= TASK =
What lines in the listing include "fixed"? Return a copy of each.

= DATA PROVIDED =
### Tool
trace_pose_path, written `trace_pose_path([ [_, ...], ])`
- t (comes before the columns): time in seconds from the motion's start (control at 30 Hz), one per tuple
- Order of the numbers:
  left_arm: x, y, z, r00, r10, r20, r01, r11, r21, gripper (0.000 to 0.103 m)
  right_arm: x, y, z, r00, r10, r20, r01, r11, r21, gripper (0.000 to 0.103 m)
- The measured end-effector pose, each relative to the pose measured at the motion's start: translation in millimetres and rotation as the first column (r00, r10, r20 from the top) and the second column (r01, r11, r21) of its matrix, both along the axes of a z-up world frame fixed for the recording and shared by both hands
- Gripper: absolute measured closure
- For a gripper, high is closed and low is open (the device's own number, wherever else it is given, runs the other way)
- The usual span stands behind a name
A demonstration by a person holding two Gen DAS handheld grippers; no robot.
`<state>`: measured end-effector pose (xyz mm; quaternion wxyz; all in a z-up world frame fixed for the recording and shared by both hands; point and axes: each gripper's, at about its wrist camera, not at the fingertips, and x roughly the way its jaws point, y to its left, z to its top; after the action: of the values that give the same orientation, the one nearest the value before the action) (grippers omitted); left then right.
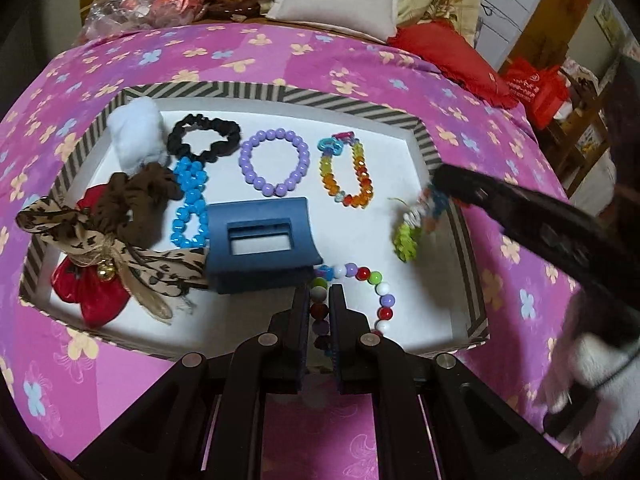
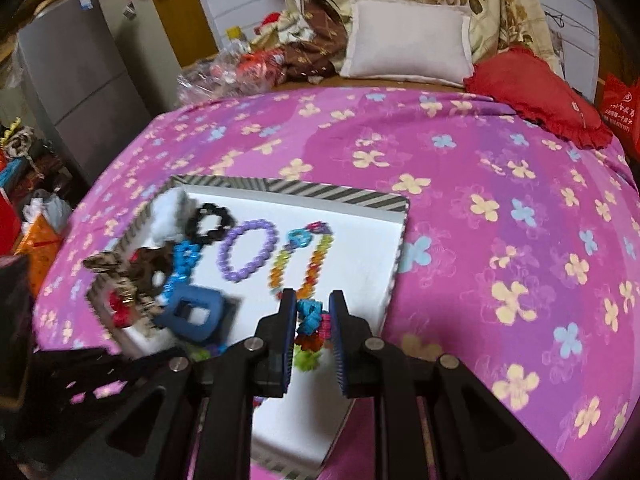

= SOLUTION BELOW =
- The measured end-effector pose, each relative to the pose measured at the motion's start: translation in millimetres and rotation as the first column (r00, r10, r20 from the top) and the second column (r01, r11, r21) of its matrix, both along the axes of a z-up world frame fixed for the recording and shared by both hands
`<state>`: measured end-effector pose (xyz mm; quaternion wxyz; all in a z-up world frame fixed for the recording and shared by both hands; point and axes: each gripper's, at about its wrist camera, not at the fingertips, and x roughly the way its jaws point, y to its left, z to its top; after the action: of the values that give the same orientation, the one nearest the value before the action) (grippers omitted); left then right.

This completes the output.